Oh, okay. So maybe it has all the stuff on it to make it pinpoint, but it's a factory firearm. The bottom of the grip on the thumb-through features a Ruger seal, and you can still see the 10/22 in the receiver area. Everything else is different. It's a race gun, I'll admit, but it's like the difference between a Ford Mustang and a Mustang SVT Cobra R. Both are Ford Mustangs, but one has been taken to the point of being orgasmic.


----------



## jeffpoore (Oct 23, 2005)

I have a Marlin Model 60 that I have always fired Federal or Remmington rounds from. Recently I decided to try the CCI Stingers and the CCI Blazers. On the first Blazer I tried, the end of the casing exploded and the bullet lodged in the barrel. The stingers will not feed correctly.

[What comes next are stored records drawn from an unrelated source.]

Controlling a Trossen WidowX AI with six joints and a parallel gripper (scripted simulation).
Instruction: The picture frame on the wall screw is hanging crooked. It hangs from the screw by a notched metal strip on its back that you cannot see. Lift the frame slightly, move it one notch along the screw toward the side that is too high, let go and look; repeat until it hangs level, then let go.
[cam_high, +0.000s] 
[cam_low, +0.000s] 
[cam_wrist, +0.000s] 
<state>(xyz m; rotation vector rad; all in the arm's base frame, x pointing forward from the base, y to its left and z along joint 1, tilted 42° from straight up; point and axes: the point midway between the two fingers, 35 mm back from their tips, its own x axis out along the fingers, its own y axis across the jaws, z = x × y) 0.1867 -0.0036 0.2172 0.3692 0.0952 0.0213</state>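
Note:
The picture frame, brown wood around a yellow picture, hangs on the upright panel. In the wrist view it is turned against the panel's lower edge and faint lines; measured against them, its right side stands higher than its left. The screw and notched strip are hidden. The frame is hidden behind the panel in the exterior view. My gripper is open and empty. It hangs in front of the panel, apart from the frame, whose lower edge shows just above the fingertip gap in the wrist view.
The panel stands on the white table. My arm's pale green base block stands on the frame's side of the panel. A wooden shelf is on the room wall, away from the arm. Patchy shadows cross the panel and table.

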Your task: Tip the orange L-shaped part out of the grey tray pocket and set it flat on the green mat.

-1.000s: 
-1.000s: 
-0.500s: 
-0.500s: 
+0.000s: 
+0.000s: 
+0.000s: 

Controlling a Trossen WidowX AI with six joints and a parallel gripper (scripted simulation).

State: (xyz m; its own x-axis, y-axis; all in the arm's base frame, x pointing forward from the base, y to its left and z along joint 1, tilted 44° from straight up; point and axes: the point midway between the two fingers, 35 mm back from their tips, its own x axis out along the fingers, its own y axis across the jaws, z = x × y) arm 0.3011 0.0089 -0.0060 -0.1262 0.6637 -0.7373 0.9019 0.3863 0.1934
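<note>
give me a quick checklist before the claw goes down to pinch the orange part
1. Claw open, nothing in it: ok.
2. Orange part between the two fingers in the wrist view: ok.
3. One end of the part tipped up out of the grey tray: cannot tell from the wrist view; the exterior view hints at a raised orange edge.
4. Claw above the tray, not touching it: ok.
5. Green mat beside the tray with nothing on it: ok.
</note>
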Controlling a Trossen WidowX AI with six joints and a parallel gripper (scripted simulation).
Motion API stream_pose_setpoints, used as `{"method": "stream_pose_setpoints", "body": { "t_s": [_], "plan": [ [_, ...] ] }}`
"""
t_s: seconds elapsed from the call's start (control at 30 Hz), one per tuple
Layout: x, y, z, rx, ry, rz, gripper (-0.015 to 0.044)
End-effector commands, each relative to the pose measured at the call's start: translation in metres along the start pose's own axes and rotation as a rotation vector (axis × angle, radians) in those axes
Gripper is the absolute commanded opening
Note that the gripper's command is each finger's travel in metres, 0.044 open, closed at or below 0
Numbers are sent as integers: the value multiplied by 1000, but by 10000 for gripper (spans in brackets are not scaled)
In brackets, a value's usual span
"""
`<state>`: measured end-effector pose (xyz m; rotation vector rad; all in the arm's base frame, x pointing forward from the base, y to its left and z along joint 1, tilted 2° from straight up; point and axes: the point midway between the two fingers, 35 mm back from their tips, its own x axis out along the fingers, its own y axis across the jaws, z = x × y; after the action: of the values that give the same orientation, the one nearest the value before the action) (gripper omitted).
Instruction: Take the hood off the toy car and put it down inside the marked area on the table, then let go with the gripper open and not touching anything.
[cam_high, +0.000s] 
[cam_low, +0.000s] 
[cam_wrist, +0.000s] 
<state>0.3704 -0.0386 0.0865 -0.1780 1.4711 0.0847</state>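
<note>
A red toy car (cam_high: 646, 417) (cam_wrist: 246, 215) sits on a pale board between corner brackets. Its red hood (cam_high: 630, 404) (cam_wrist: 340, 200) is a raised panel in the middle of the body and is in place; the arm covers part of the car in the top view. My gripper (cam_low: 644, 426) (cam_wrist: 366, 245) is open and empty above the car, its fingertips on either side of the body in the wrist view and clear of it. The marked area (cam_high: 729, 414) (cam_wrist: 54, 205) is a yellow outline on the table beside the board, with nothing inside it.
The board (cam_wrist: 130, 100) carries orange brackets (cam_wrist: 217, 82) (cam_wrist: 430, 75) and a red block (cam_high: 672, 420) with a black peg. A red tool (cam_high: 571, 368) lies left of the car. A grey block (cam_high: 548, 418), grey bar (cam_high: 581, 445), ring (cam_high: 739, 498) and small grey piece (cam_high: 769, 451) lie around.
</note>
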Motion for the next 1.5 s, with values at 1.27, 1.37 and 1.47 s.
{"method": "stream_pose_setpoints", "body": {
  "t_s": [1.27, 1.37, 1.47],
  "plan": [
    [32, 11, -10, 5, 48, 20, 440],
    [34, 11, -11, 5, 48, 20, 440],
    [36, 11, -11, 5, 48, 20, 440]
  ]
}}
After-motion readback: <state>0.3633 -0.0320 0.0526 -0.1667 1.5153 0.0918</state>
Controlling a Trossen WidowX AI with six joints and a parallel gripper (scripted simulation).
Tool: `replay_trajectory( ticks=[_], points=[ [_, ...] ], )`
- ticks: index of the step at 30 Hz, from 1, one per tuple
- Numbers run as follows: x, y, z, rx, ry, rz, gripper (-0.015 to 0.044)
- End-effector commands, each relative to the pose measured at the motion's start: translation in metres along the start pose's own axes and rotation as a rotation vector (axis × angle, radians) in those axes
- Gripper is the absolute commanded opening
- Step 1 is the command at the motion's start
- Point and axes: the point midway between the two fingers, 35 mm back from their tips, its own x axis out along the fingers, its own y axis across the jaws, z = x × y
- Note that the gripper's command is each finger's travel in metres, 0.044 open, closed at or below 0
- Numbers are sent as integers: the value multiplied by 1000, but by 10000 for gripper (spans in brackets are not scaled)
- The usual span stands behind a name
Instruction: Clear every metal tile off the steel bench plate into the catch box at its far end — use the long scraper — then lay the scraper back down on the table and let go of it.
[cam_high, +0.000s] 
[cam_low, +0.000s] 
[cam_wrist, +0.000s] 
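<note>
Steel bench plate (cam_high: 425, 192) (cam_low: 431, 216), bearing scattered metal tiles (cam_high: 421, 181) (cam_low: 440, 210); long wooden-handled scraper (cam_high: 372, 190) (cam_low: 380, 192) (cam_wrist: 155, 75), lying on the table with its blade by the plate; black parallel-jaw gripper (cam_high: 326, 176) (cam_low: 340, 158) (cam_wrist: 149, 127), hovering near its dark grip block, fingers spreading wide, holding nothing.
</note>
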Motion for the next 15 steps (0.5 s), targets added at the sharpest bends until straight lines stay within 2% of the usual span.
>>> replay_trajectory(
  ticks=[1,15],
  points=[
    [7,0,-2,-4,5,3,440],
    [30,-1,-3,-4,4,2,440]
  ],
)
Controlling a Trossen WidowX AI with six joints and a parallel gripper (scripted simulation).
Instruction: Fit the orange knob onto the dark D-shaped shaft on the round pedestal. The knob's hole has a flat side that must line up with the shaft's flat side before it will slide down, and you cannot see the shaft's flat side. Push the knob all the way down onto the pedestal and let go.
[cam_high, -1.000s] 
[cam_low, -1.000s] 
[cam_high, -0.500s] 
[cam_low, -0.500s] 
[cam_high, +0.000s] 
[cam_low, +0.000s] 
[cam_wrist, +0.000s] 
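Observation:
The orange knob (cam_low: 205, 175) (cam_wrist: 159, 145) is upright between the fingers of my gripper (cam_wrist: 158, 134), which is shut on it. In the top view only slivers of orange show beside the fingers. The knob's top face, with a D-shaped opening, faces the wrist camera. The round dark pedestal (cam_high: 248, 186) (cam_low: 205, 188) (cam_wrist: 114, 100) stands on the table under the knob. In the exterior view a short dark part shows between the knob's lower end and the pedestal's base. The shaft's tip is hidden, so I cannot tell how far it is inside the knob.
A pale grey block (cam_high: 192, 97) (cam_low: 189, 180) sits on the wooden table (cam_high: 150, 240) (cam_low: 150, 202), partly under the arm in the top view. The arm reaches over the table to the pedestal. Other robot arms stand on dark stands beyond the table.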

Has anyone else had this problem??


----------



## Gohon (Feb 14, 2005)

Stingers seem hard on all semi auto, at least in my experience. Don't quote me on this but I think Ruger had a warning at one time, maybe still do, to not use stingers in the 10/22. None of my guns, either autos or bolts will group the stingers worth a damn. Never shot the Blazers. Guy at the local gun shop once gave me a box of them when I bought a gun from him but I never shot them. My Marlin 60 loves Wolf subsonics and will consistently group 1/2 inch all day at 50 yards and the gun is bone stock


----------



## jeffpoore (Oct 23, 2005)

Thnx for the info Gohon.


----------



## Dave_w (May 25, 2005)

Actually, my rifle came with a specific warning against using CCI Stingers.

I know lots of guys who swear by them, but I'm using Wolf Match Grade and Federal Olympic Gold Cup, both of which are perfectly fine.

Oh, and I found that with a little patience and practice, a .22 is pretty damn accurate at 300 yards.


----------